REQUIRED ACTION =>
In your output, repeat each entry exactly and include no pictures.

Items from a data source

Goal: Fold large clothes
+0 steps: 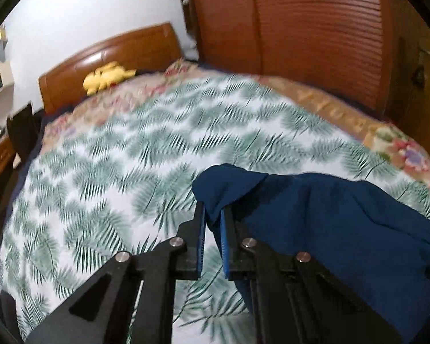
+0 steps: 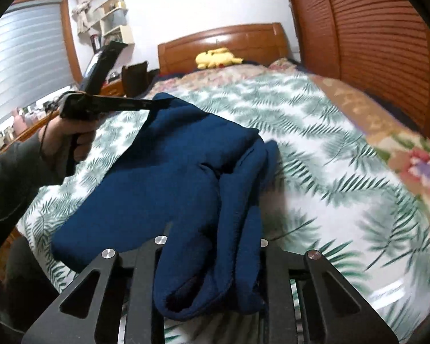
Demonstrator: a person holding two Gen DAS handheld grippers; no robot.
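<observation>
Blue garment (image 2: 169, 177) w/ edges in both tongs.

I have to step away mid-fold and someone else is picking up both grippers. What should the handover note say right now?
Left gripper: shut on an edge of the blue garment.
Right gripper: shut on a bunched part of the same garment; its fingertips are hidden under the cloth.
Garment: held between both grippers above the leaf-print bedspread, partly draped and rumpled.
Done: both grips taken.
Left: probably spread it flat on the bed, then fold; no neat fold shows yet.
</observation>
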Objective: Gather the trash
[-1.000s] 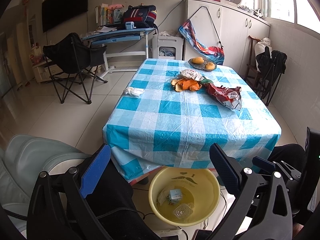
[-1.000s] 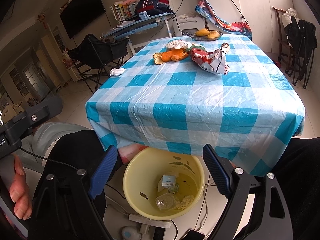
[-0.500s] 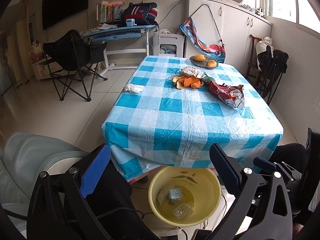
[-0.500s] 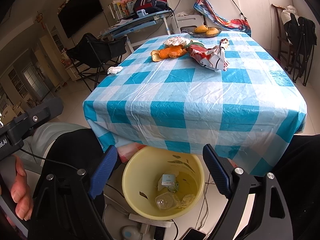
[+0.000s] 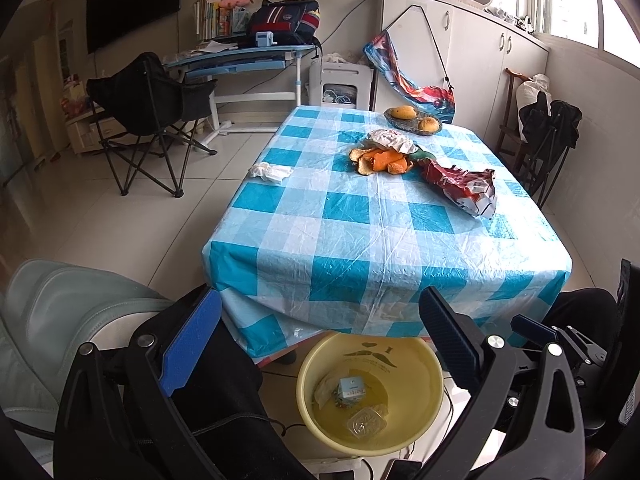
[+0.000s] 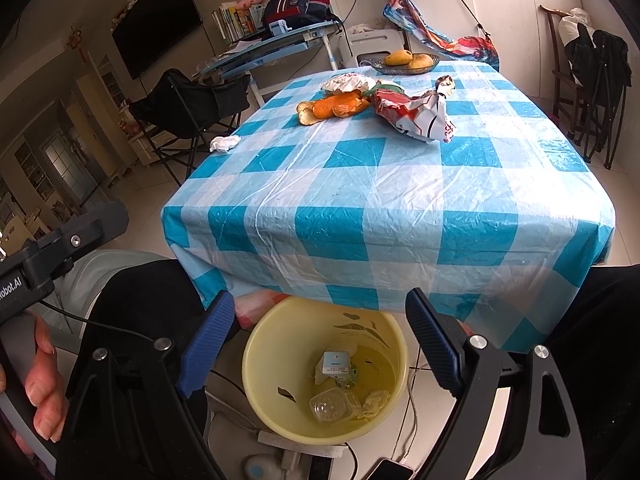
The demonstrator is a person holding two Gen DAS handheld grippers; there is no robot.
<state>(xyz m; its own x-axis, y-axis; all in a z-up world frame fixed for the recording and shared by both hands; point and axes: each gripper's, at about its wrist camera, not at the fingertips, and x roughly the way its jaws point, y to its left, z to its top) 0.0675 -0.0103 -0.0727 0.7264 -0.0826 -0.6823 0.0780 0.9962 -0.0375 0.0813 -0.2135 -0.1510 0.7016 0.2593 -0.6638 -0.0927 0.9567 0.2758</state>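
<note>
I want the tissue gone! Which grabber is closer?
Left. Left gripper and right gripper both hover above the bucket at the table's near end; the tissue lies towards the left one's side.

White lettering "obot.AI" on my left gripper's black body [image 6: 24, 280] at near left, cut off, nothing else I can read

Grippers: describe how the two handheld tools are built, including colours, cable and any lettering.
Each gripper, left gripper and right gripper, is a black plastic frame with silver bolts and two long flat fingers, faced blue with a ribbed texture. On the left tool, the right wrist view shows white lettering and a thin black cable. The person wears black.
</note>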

YOUR RESPONSE =>
Goal: Fold large clothes
+0 steps: 
+0 steps: 
Demonstrator: a person holding two Gen DAS handheld grippers; no robot.
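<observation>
Blue garment (image 2: 169, 177) w/ edges in both tongs.

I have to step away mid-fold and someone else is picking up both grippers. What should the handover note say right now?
Left gripper: shut on an edge of the blue garment.
Right gripper: shut on a bunched part of the same garment; its fingertips are hidden under the cloth.
Garment: held between both grippers above the leaf-print bedspread, partly draped and rumpled.
Done: both grips taken.
Left: probably spread it flat on the bed, then fold; no neat fold shows yet.
</observation>
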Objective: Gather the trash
[-1.000s] 
[-1.000s] 
[-0.500s] 
[-0.500s] 
[+0.000s] 
[+0.000s] 
The demonstrator is a person holding two Gen DAS handheld grippers; there is no robot.
<state>(xyz m; its own x-axis, y-axis; all in a z-up world frame fixed for the recording and shared by both hands; point and axes: each gripper's, at about its wrist camera, not at the fingertips, and x roughly the way its jaws point, y to its left, z to its top) 0.0675 -0.0103 -0.0727 0.7264 -0.0826 -0.6823 0.0780 0.9962 -0.0375 0.0813 -0.2135 -0.1510 0.7016 0.2593 -0.6638 -0.0927 0.9567 0.2758</state>
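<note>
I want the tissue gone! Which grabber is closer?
Left. Left gripper and right gripper both hover above the bucket at the table's near end; the tissue lies towards the left one's side.

White lettering "obot.AI" on my left gripper's black body [image 6: 24, 280] at near left, cut off, nothing else I can read

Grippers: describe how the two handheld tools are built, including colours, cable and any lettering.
Each gripper, left gripper and right gripper, is a black plastic frame with silver bolts and two long flat fingers, faced blue with a ribbed texture. On the left tool, the right wrist view shows white lettering and a thin black cable. The person wears black.
</note>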

That's the answer, with nothing more to add.